*** Opening of Data provided ***

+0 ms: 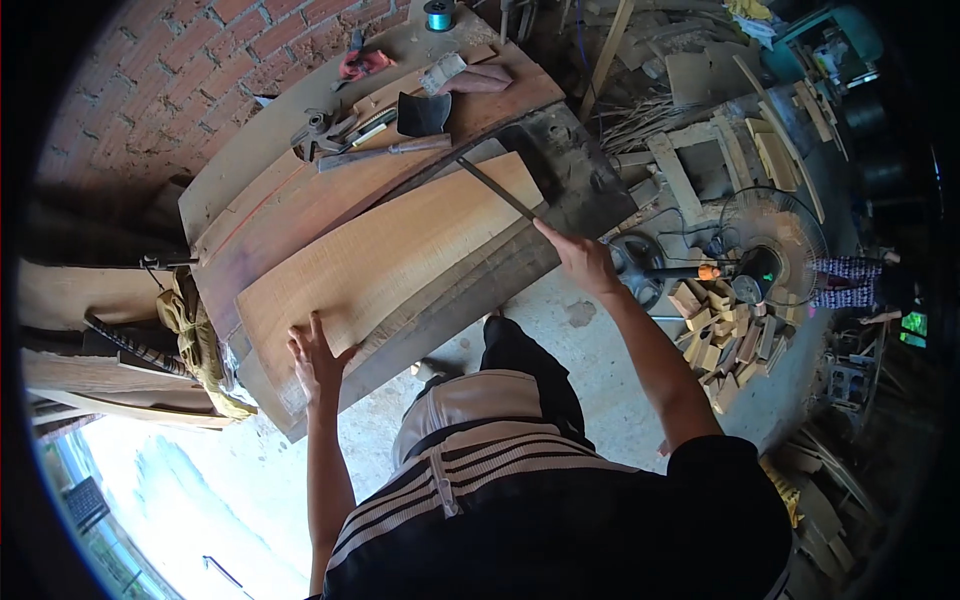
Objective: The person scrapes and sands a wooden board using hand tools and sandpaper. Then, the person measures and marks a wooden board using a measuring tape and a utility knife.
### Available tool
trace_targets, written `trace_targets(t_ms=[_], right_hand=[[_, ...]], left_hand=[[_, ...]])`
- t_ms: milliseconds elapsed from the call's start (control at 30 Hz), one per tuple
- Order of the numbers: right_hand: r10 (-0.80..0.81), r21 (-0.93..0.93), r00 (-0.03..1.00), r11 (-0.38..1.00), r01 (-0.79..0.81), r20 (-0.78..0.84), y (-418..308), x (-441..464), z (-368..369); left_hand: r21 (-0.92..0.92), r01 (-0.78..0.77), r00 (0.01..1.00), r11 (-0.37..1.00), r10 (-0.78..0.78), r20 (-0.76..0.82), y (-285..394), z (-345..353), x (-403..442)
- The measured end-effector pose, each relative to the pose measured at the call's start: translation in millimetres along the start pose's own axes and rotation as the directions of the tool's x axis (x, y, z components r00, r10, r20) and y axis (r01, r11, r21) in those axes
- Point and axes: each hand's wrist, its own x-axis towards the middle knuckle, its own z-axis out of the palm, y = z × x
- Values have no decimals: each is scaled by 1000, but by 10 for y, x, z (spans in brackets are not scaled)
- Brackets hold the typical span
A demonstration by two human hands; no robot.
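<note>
A wide, pale wooden board [400, 248] with slightly curved edges lies at a slant across the workbench. My left hand [316, 362] rests on the board's near left part, fingers spread. In my right hand [582, 262] is one end of a long, thin dark bar [497, 188]; its exact kind is not clear. The bar stretches away from me over the board's right end, and its far tip is near the board's far edge. My right fingers are closed around it by the board's near edge.
Behind the board lie a dark curved scoop-like piece [423, 114], a hand plane [318, 130] and a red cloth [366, 65]. A wire spool [438, 15] stands farther back. On the right are a fan [768, 262], a wood-block pile [735, 345] and another person [850, 283].
</note>
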Motion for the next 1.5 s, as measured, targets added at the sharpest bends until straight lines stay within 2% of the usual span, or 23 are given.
trace_targets(t_ms=[67, 133, 200, 267, 333, 400, 500, 567, 667, 700, 733, 800, 833, 867, 933, 1000, 1100, 1200, 1267, 1300, 1333, 1467, 1500], right_hand=[[50, 50, 999, 997, -51, 3, -96, 53, 95], [-86, 227, 993, 968, 103, -82, -369, 246, 312], [-160, 45, 986, 986, 162, -56, -764, 417, 419], [-168, 45, 983, 984, 172, -81, -643, 449, 399], [-116, 203, 979, 968, 149, -166, -128, 276, 350], [-15, 55, 1000, 998, 14, 8, 270, 41, 35], [59, -62, 998, 996, -58, 9, 631, -189, -151], [98, 32, 973, 995, -93, -209, 738, -195, -108], [129, 152, 929, 985, -80, -348, 643, 167, 81], [213, 160, 951, 971, -180, -223, 622, 288, 117], [205, 171, 951, 971, -168, -231, 600, 392, 140], [133, -113, 967, 981, -161, -219, 544, 639, 147], [168, -113, 964, 974, -194, -207, 396, 721, 3], [151, -103, 964, 979, -177, -218, 348, 823, 22], [68, -125, 905, 983, -132, -420, 264, 1045, 18], [-12, 31, 923, 999, 26, -384, 96, 1316, -27], [-218, 38, 920, 969, 244, -325, -90, 1891, -22], [-404, -76, 840, 911, 405, -361, -117, 2602, 352], [-497, -193, 828, 867, 459, -259, -72, 2984, 593], [-528, -188, 841, 843, 503, -119, -73, 3106, 592], [-536, -106, 844, 841, 531, -21, -80, 3206, 562], [-517, -41, 812, 849, 527, -271, -201, 3181, 237], [-449, 87, 849, 869, 488, -277, -256, 3055, 71]], left_hand=[[-3, 3, 1000, 1000, -3, 17, 15, -50, 25], [-22, 37, 998, 999, -35, 56, 42, -42, 42], [2, 11, 1000, 1000, -11, 26, 4, 65, 33], [-36, 30, 997, 999, -27, 76, -4, -7, 56], [-36, 52, 995, 998, -48, 87, 23, -38, 49], [-2, 49, 997, 999, -49, 52, 26, -22, 53], [-36, 36, 997, 999, -34, 65, -23, -3, 101], [-49, 47, 996, 998, -43, 74, -46, -1, 95], [-65, 40, 997, 997, -36, 71, -22, 12, 93], [-62, 35, 997, 997, -31, 67, -30, 5, 80], [-53, 43, 998, 998, -40, 54, -30, 0, 57], [-107, 20, 1000, 994, -18, 17, 8, 7, 5], [-176, 7, 1000, 984, -9, -11, 6, 38, -20], [-170, 21, 999, 985, -26, -26, 26, 95, -42], [-178, 22, 995, 984, -39, -93, 107, 180, -80], [-192, 59, 994, 980, -75, -77, 223, 193, -128], [-220, 138, 989, 966, -145, -16, 300, 126, -155], [-232, 99, 990, 968, -119, -73, 276, 141, -162], [-264, 145, 989, 954, -150, 4, 339, 66, -161], [-271, 138, 988, 952, -151, -28, 337, 87, -158], [-267, 158, 985, 950, -172, -30, 343, 77, -143], [-285, 160, 983, 945, -178, -38, 336, 102, -160], [-279, 175, 981, 944, -190, -30, 356, 70, -144]])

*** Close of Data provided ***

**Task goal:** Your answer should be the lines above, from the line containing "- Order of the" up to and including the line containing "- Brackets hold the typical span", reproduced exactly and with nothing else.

**Written solution:**
- Order of the numbers: right_hand: r10 (-0.80..0.81), r21 (-0.93..0.93), r00 (-0.03..1.00), r11 (-0.38..1.00), r01 (-0.79..0.81), r20 (-0.78..0.84), y (-418..308), x (-441..464), z (-368..369); left_hand: r21 (-0.92..0.92), r01 (-0.78..0.77), r00 (0.01..1.00), r11 (-0.37..1.00), r10 (-0.78..0.78), r20 (-0.76..0.82), y (-285..394), z (-345..353), x (-403..442)
- The measured end-effector pose, each relative to the pose measured at the call's start: translation in millimetres along the start pose's own axes and rotation as the directions of the tool's x axis (x, y, z components r00, r10, r20) and y axis (r01, r11, r21) in those axes
- Point and axes: each hand's wrist, its own x-axis towards the middle knuckle, its own z-axis out of the palm, y = z × x
- Values have no decimals: each is scaled by 1000, but by 10 for y, x, z (spans in brackets are not scaled)
- Brackets hold the typical span

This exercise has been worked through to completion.